What is being asked:
Copy the data below exactly, omitting any picture it contains.

Stored data:
•••••

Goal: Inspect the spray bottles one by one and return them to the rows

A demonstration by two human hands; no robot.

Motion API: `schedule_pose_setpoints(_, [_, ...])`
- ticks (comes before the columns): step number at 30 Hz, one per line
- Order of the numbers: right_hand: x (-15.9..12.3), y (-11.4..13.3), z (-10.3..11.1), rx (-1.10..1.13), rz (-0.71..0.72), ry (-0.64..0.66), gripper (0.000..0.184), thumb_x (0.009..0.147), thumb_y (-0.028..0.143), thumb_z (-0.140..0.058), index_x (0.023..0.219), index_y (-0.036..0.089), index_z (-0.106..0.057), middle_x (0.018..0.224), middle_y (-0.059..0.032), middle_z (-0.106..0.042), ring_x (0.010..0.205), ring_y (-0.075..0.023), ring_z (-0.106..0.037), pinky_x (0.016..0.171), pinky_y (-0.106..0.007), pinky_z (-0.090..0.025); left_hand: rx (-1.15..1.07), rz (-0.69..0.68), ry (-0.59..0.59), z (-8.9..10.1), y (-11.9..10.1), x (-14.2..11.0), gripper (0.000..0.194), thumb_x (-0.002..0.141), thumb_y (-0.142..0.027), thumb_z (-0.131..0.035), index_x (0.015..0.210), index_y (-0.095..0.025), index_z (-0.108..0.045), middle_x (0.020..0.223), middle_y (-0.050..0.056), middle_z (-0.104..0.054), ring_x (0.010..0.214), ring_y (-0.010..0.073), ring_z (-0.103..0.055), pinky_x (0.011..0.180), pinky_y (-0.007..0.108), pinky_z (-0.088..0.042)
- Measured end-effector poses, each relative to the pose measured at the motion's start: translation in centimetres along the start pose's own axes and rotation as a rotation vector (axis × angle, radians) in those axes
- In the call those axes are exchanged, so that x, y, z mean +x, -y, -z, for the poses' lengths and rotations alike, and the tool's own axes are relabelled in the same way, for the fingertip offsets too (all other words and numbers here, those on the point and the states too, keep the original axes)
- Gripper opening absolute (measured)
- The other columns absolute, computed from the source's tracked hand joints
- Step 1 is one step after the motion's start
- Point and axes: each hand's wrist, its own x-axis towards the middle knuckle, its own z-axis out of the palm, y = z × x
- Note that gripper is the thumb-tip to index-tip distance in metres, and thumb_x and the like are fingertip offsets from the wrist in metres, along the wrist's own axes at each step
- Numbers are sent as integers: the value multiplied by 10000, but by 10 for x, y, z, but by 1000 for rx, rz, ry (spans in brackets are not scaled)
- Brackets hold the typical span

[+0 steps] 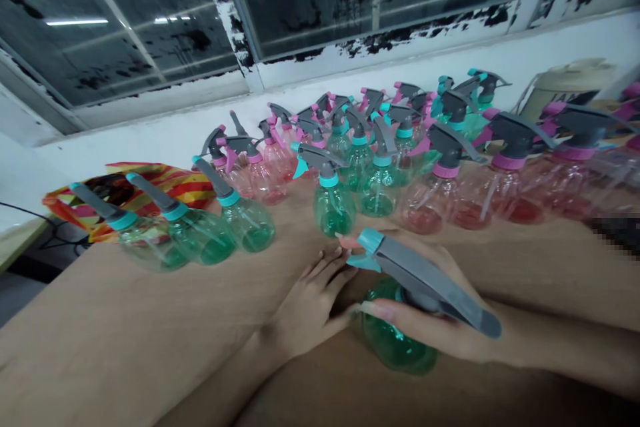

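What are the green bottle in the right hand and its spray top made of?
The green bottle looks like glossy, see-through plastic, judging by its bright glints and tint, though glass can't be ruled out. Its spray top seems to be moulded plastic: opaque, smooth grey and turquoise with a duller sheen.

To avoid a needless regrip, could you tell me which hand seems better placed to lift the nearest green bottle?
Right, I would judge: the right hand curls round the upper green bottle, under its grey spray head, while the left hand lies palm down beside it, apparently gripping nothing.
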Motion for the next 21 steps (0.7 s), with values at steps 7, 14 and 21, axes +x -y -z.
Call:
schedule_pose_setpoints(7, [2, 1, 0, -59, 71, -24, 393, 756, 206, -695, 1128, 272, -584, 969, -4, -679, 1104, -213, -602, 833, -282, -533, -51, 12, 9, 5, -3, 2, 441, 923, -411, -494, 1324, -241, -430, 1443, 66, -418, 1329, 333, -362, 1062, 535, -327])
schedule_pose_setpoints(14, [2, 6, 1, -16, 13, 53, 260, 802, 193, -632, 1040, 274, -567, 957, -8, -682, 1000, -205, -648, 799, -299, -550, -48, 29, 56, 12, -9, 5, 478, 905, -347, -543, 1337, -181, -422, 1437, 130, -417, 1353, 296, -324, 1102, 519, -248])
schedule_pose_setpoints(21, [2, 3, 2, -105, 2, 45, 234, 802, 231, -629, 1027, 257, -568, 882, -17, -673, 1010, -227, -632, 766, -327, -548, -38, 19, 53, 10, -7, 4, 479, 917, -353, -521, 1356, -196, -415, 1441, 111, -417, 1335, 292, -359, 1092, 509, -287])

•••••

Finished task:
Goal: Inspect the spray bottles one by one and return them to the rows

A demonstration by two human hands; no robot.

Motion API: `schedule_pose_setpoints(_, [_, ...])`
- ticks (comes before the columns): step number at 30 Hz, one per line
- Order of the numbers: right_hand: x (-15.9..12.3), y (-11.4..13.3), z (-10.3..11.1), rx (-1.10..1.13), rz (-0.71..0.72), ry (-0.64..0.66), gripper (0.000..0.184), thumb_x (0.009..0.147), thumb_y (-0.028..0.143), thumb_z (-0.140..0.058), index_x (0.023..0.219), index_y (-0.036..0.089), index_z (-0.106..0.057), middle_x (0.018..0.224), middle_y (-0.059..0.032), middle_z (-0.106..0.042), ring_x (0.010..0.205), ring_y (-0.075..0.023), ring_z (-0.106..0.037), pinky_x (0.016..0.171), pinky_y (-0.106..0.007), pinky_z (-0.090..0.025); left_hand: rx (-1.15..1.07), rz (-0.69..0.68), ry (-0.59..0.59), z (-8.9..10.1), y (-11.9..10.1), x (-14.2..11.0), gripper (0.000..0.194), thumb_x (-0.002..0.141), thumb_y (-0.142..0.027), thumb_z (-0.131..0.035), index_x (0.015..0.210), index_y (-0.095..0.025), index_z (-0.108..0.045), middle_x (0.020..0.223), middle_y (-0.050..0.056), middle_z (-0.104..0.054), ring_x (0.010..0.214), ring_y (-0.010..0.073), ring_z (-0.103..0.055), pinky_x (0.011..0.180), pinky_y (-0.007..0.108), pinky_z (-0.088..0.042)
- Measured end-effector poses, each relative to the pose measured at the motion's start: translation in centimetres along the start pose's own axes and rotation as a rotation vector (axis × angle, radians) in those axes
- In the call those axes are exchanged, so that x, y, z mean +x, -y, -z, for the poses' lengths and rotations alike, and the tool's own axes are relabelled in the same way, for the fingertip offsets too (all other words and numbers here, those on the point and the states too, keep the original axes)
- Gripper opening absolute (measured)
- The other columns absolute, computed from the source's tracked hand joints
- Step 1 is one step after the motion's start
- Point and axes: each hand's wrist, its own x-axis towards the middle knuckle, its own z-axis out of the palm, y = z × x
- Note that gripper is the thumb-tip to index-tip distance in metres, and thumb_x and the like are fingertip offsets from the wrist in metres, along the wrist's own axes at each step
- Numbers are sent as integers: the value multiplied by 10000, but by 10 for x, y, z, but by 1000 for rx, rz, ry (spans in brackets are not scaled)
- Brackets hold the typical span

[+0 steps] 

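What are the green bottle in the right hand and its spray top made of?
The green bottle looks like glossy, see-through plastic, judging by its bright glints and tint, though glass can't be ruled out. Its spray top seems to be moulded plastic: opaque, smooth grey and turquoise with a duller sheen.

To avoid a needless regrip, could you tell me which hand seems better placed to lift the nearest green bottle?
Right, I would judge: the right hand curls round the upper green bottle, under its grey spray head, while the left hand lies palm down beside it, apparently gripping nothing.
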Motion for the next 21 steps (0.7 s), with values at steps 7, 14 and 21, axes +x -y -z.
Call:
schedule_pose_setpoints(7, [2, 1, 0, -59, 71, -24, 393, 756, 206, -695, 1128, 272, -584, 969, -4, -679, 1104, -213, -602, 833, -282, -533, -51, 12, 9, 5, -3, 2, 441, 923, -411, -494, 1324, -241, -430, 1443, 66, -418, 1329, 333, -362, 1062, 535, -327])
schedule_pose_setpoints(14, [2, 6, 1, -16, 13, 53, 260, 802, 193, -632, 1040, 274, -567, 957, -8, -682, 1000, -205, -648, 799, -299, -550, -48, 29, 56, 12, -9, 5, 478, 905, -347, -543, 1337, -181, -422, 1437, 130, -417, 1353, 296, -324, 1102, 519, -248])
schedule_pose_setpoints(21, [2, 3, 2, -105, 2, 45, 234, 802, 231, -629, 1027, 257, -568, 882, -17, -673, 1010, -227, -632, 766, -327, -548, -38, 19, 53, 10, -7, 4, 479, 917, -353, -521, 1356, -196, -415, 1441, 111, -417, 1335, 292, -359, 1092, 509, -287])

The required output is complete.